Joshua Vogelstein points me to this blog entry by Robert Tucci, diplomatically titled “Unethical or Really Dumb (or both) Scientists from University of Adelaide ‘Rediscover’ My Version of Grover’s Algorithm”:
The Chappell et al. paper has 24 references but does not refer to my paper, even though their paper and mine are eerily similar. Compare them yourself. With the excellent Google and ArXiv search engines, I [Tucci] would say there is zero probability that none of its five authors knew about my paper before they wrote theirs.

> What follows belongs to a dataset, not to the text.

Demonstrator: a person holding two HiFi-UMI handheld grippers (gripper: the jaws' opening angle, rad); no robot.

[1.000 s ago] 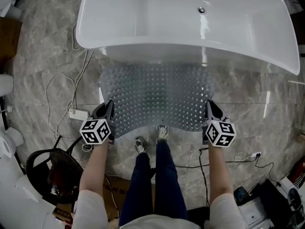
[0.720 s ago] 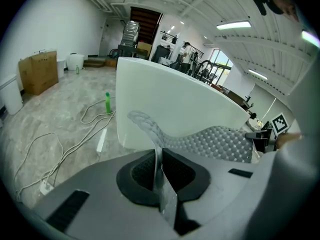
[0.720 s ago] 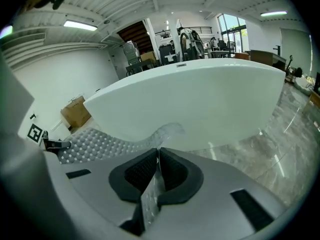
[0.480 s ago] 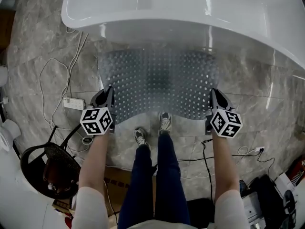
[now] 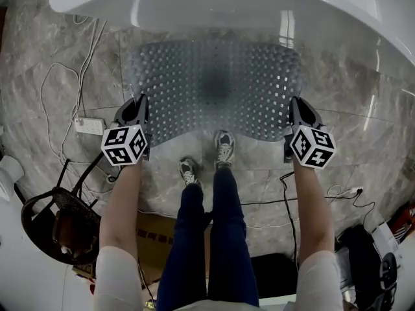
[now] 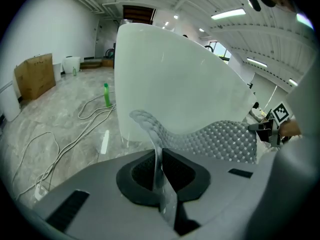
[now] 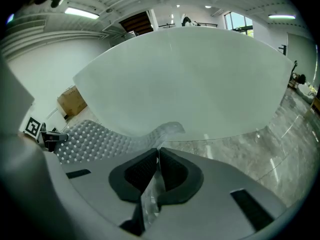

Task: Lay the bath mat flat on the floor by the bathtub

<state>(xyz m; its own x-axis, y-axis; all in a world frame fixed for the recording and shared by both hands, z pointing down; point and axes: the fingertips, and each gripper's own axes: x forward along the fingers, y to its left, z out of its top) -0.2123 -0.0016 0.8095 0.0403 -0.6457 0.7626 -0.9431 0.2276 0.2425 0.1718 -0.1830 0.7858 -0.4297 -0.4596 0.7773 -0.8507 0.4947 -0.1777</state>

Chappell responds in the comments:
Your paper is timestamped 2010; however the results of our paper was initially presented at the Cairns CQIQC conference in July 2008. . . . The intention of our paper is not a research article. It is a tutorial paper. . . . We had not seen your paper before. Our paper is based on the standard Grover search, not a fixed point search. Hence, your paper did not come to our attention, as we were not concerned with that specific topic and indeed the fixed point search is not mentioned at all in our paper.
Tucci doesn’t buy it. I don’t know what to think, neither do I really care, as I know none of the people involved and I know nothing about the topic. When I hear “Grover,” all I can think of is Sesame Street. But the form of the dispute is interesting. I imagine that people closer to this field of research will be able to tell right away what really happened here.